Tip: please open this massive SVG in a new tab because viewing it here will probably be painful :)
I tried using Scalene as I’ve heard good things about it, but it didn’t work sadly. It wasn’t that bad as I still had py-spy, line_profiler, and good ol’ cProfile. py-spy in particular was invaluable since it can profile (well err sample) C extensions which cProfile cannot. line_profiler was used exclusively for micro-optimizations :p
Anyway, I repeated this process quite a few times, making sure to try different files to get a general feel where time is going regardless of the input. Here are the main takeaways:
Initial parsing with blib2to3 takes up 30-50% of formatting runtime!
The AST equivalent safety check is cheap at 5-10% (obviously only when changes were made, otherwise it’s zero 🙂)
The actual formatting logic’s runtime is mostly spent in the CST visitor usually taking up 75%. The rest went to the transformers which handle line breaks, string literals, and some special cases.
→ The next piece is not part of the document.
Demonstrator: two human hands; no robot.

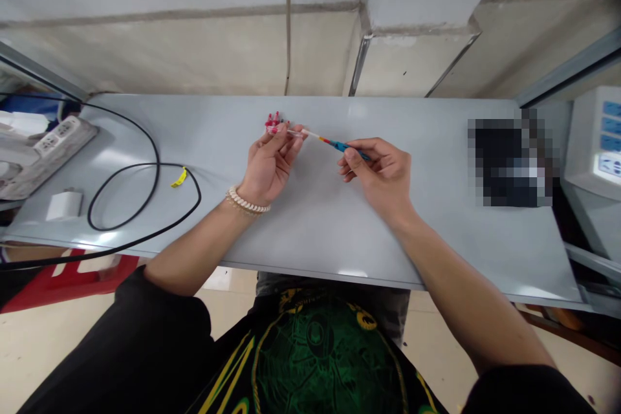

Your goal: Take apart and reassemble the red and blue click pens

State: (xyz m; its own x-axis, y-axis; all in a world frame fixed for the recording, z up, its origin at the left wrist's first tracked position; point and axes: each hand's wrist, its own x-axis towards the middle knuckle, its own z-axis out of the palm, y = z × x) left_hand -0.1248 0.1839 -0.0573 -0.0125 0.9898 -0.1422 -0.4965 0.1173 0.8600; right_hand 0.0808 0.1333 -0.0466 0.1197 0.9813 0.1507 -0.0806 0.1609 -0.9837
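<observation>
My left hand (269, 165) pinches a small clear, pinkish piece (294, 133) between thumb and fingers. Just beyond those fingers shows a cluster of small red pieces (273, 120); I cannot tell whether it rests on the table or belongs to the held piece. Closed in a pen-like grip, my right hand (381, 171) has a slim blue pen-like stick (338, 145) with red and yellow bands. Its thin pale end points left, close to my left fingertips. Whether that end touches the clear piece is too small to make out.
Both hands are above a grey table (310, 233) by the wall. A black cable (158, 165) with a yellow tag (179, 178) loops at the left, near a white charger (65, 205) and a power strip (53, 149). A pixelated dark object (504, 162) lies right.
</observation>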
I was quite surprised how much time blib2to3 related functions were eating up. Just look how concentrated the hotspots really are!
These hotspots make this part of the codebase way easier to optimize, so I optimized blib2to3 first.
It’s been so long since I first looked into this, so I don’t remember what optimizations I tried initially, but I do remember them having no effect :(
I tried other things and they actually helped 🎉 … probably since I took into account how mypyc works. Ultimately, many different optimizations were done over three rounds.
Tightening up existing type annotations
The stricter the type annotations are in your codebase, the more invariants mypyc will be able to infer. It’ll then use this information to write type-specific code that is faster. This code won’t work if it gets an object of a different type, but that’s why we use and enforce type annotations, so mypyc can safely assume it’s going to be the right type. In essence, the stricter the type annotations, the faster code mypyc can generate.
This meant reading through the code’s control flow, checking whether certain states are impossible. Blib2to3 is a legacy codebase, so type annotations were added to unblock other work. The goal was to make blib2to3 type check, and not write perfectly typed code. So naturally, there were a few permissive (parameter) type annotations I could make stricter:
diff --git a/src/blib2to3/pgen2/parse.py b/src/blib2to3/pgen2/parse.py
index 47c8f02..6b03188 100644
--- a/src/blib2to3/pgen2/parse.py
+++ b/src/blib2to3/pgen2/parse.py
@@ -138,7 +138,7 @@ class Parser(object):
self.rootnode: Optional[NL] = None
self.used_names: Set[str] = set()
- def addtoken(self, type: int, value: Optional[Text], context: Context) -> bool:
+ def addtoken(self, type: int, value: Text, context: Context) -> bool:
"""Add a token; return True iff this is the end of the program."""
# Map from token to label
ilabel = self.classify(type, value, context)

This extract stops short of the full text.